But as I got older, I have come to enjoy my solitude and independence, although there are times I am quite lonesome. A poly tribe, or big poly family, is nothing I would ever want, whether there were kids in the equation or not. Maybe if I were still in my 20s or 30s, I'd be into it - but now in my 50s?
...
In contrast, I am a broody bloke, and in my 50s I want more than ever to live in a big family with lots of kids around, one or two of them mine and lots more kids besides.

So is there division between me and nycindie? I hope not, and certainly not from my side. Remember the 3d: diversity delights in difference.

One thing that has delighted me about meeting polys is the complete lack (in those I have met so far) of the sort of inter-faction hatred and hatred of majority groups that we are talking about over on another thread.

When I went to my first poly meet (only a few weeks ago) I was very nervous, would I as a male hettie get some of the same crap I had in the 70s and 80s? Arriving, it soon became obvious I was another majority as well, who'd have thought that poly would attract so many kinks? But there they all were. And here was me in the evil majority role on all counts... Well if they qare going to be bastards lets get it over with and go somewhere else before the entire day is ruined...

Only it wasn't like the 1980's any more, thank God. This young female gay/bi kink made it totally obvious none of that would be an issue. My day wasn't spoilt at all, I spent some six hours in the company of the group, maybe half of that talking to to that same woman.
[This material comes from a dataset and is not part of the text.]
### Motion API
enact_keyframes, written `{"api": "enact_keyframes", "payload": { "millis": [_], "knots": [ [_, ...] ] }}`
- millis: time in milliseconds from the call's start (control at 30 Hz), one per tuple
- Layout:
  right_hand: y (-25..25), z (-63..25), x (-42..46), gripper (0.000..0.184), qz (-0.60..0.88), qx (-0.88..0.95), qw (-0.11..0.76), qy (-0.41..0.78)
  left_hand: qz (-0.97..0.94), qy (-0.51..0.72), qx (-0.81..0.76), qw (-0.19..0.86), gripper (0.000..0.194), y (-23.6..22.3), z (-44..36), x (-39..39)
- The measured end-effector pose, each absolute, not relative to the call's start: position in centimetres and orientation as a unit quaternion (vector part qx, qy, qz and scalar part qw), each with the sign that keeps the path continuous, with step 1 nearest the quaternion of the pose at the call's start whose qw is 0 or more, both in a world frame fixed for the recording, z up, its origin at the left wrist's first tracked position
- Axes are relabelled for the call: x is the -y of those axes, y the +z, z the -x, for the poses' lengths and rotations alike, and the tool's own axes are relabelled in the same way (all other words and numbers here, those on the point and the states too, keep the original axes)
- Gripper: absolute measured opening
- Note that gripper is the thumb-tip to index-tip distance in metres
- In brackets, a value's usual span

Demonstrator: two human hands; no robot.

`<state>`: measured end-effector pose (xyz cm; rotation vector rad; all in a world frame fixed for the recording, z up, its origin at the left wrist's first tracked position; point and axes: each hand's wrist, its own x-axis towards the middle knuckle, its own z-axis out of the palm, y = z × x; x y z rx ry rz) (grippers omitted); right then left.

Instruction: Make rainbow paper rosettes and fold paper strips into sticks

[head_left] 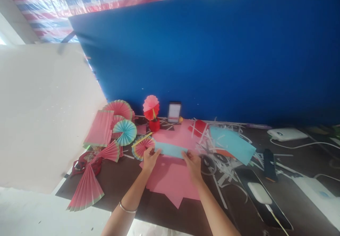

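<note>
A light blue paper strip point(170, 150) is held level between my two hands, above pink paper sheets point(170, 177) spread on the dark table. My left hand point(150, 158) pinches its left end between thumb and fingers. At the right end, my right hand point(192, 161) grips the strip in the same way. Just left of my left hand lies a pink and green pleated paper rosette point(143, 147). A pair of scissors point(208, 163) rests beside my right hand, partly covered by white paper scraps.
Pink folded fans point(86, 190) and a blue rosette point(124, 132) crowd the table's left side. A red pot point(154, 125) holds a paper flower. Rightward lie blue paper point(232, 144), white paper scraps point(225, 174), a phone point(265, 197) and a cabled white device point(287, 134). A blue panel point(199, 59) stands behind.
</note>
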<state>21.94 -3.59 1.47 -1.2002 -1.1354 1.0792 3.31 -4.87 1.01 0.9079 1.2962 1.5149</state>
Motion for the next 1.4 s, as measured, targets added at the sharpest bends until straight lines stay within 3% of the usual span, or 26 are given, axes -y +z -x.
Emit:
{"api": "enact_keyframes", "payload": {
  "millis": [533, 800, 933, 1200, 1400],
  "knots": [
    [1.35, -22.09, 3.5, 0.032, 0.525, 0.503, 0.549, 0.412, -0.398, 0.597, -0.572, 0.398, 0.031, 1.27, -3.18, 4.89],
    [1.19, -22.02, 3.42, 0.03, 0.517, 0.493, 0.553, 0.43, -0.374, 0.606, -0.544, 0.443, 0.032, 0.75, -3.22, 4.67],
    [1.37, -22.09, 3.45, 0.033, 0.522, 0.483, 0.55, 0.438, -0.354, 0.619, -0.542, 0.444, 0.043, 0.96, -3.42, 4.8],
    [1.5, -22.25, 3.29, 0.035, 0.526, 0.454, 0.562, 0.449, -0.47, 0.557, -0.538, 0.424, 0.019, 1.12, -2.82, 4.69],
    [1.41, -22.47, 3.15, 0.036, 0.537, 0.464, 0.553, 0.437, -0.455, 0.549, -0.55, 0.434, 0.025, 0.88, -2.54, 4.46]
  ]
}}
And maybe we have a diversity of polyamories (and I could start another with my tendency to type polyamoury, the european spelling) reflecting the fact that we all have different lives to live: but lets not allow it to form divisions. And being poly, there it is easier for us to cope with honest differences: two monos with a difference over whether they wanted children are not going to have a fully happy relationship for both of them; two polys with the same difference could quite well enjoy being in a relationship that represented a 'child free' secondary relationship for the broody one.

May we celebrate diversity, may our differences become solid between us, but always as a bridge and never as a wall.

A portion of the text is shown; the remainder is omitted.